Blog: Gentle undulations, rather than peaks and troughs. Just the property market we’d wish for

Eric Curran

Eric Curran, managing partner of DM Hall Chartered Surveyors, based in the firm’s Glasgow North office, talks about how the Scottish property market is shaping up in 2018.

 

As we look back over the residential property market in Scotland in 2017, it is encouraging to note that the optimism expressed at this time last year has, by and large, been justified.



Lack of supply, with the exception of Aberdeen, has once again been the principal, indeed overriding, theme and the same market distortion looks set to dominate as we enter the first few weeks of 2018.

Aberdeen, of course, is a market unto itself, as London is in England. If there was one disappointment in the Granite City in the past year, it must be its huge missed opportunity to realign itself away from its dependence on oil and invite other industries to the dynamic north.

No doubt Aberdonians will argue that that is exactly what they have been trying to do but the local economy is still far too heavily dependent on what happens in the grey waters of the North Sea.

Aberdeen aside, the market in Scotland has performed admirably, with acceptable, sustained growth over the longer term and an absence of disruptive peaks and troughs – exactly the conditions property professionals fondly wished for in the bleak years of the recession.

As last year, so in 2018 there have to be concerns about the new build sector, which is growing fat on a diet of government incentives which it receives to the exclusion of all other property types.

It is legitimate to ask if Help to Buy schemes simply push up prices across the board while funnelling funds into one, effectively subsidised, sector.

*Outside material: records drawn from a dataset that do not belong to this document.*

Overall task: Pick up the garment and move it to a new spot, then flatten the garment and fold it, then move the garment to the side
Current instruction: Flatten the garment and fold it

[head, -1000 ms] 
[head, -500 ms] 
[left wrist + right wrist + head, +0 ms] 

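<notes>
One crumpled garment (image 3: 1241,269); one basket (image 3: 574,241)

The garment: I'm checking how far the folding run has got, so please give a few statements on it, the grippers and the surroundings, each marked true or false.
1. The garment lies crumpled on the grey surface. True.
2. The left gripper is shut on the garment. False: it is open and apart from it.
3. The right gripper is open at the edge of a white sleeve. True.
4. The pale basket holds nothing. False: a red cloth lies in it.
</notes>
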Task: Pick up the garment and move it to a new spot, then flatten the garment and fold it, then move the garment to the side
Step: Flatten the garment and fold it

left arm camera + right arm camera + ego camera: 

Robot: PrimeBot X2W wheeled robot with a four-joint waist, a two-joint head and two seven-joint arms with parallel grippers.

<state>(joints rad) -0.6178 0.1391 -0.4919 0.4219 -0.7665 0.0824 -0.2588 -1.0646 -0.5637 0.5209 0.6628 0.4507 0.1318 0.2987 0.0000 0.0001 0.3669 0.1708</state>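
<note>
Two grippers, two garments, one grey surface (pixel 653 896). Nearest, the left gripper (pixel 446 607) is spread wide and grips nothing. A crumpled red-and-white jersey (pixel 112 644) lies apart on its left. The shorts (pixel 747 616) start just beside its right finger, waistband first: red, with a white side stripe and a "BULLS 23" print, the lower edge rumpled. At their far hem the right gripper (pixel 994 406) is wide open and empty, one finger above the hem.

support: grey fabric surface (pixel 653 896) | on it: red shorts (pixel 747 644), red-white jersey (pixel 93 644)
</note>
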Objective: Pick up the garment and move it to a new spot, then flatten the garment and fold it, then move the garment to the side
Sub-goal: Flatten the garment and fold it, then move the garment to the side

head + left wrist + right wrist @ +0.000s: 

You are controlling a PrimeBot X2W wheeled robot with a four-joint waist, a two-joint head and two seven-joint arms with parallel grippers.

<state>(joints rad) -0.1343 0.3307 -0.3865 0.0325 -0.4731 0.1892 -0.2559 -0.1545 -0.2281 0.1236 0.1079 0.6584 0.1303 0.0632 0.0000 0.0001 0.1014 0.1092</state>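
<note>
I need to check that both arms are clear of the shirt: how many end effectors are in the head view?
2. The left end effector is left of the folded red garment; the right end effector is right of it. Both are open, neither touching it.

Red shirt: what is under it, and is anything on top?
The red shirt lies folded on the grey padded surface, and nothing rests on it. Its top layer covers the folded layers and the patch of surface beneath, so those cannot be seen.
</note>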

If the aim is to help first time buyers, why is that help confined to 5% to 10% of the market?

Another trend which bears scrutiny is the rising appetite for the private rented sector (PRS), which is now offering serious competition to more traditional social housing models. Cui bono is a reasonable response.

There is no doubt that some PRS schemes on the drawing boards are of high quality and aimed at sustainable community building. But do such schemes simply lock Generation Rent – those unfortunate 20- to 34-year-olds – out of home ownership for even longer?

The Scottish Government has to be given credit for trying to do something different to address the housing shortage, such as providing incentives and rental guarantees for Build-to-Rent projects.

But the best laid plans gang aft agley, as with the Land and Buildings Transaction Tax. Its zero rate on homes under £145,000 was intended to encourage lower earners into the market, but is has been seized on by investors who are delighted to construct portfolios with no transaction implications.

So, there have been artificial effects on the market and these are likely to continue, but there has been a reasonable level of performance and we have continued to see modest price increases.

The Brexit factor is waning. This is not because the consequent uncertainty has diminished. It is simply that people become used to anything and there is a palpable wish simply to get on with our lives while the geopolitical battles rage on in the distance.

Rather than hanging on for a suitable property to buy before selling, some individuals are biting the bullet, selling advantageously and renting while they wait for something else to come along. Whether this is a profitable strategy can only depend on individual circumstances.

Brexit fluctuations will continue in 2018, but the uncertainty of a second Scottish referendum is largely now old news and there is a sense that, despite the continuing clamour in Holyrood, it is extremely unlikely to happen in the foreseeable future.

Perversely, just as the market is stabilising in the way most property professionals have wanted, risk is being reintroduced by, of all people, the lenders.

In their continued drive for economies and speed, they are actively developing automated valuation models designed to create valuations using mathematical modelling combined with a database.

These calculations will be based on specific points in time and analysis of comparable values. But, in taking out the human element, they are also removing professional eyes on the property, opinion based on experience and deliberation and analysis.

This is a short-sighted strategy which has the potential to seriously disrupt the integrity of valuation and possibly even create another lending bubble – which could burst again at any time.

Does anyone seriously think that is a good idea?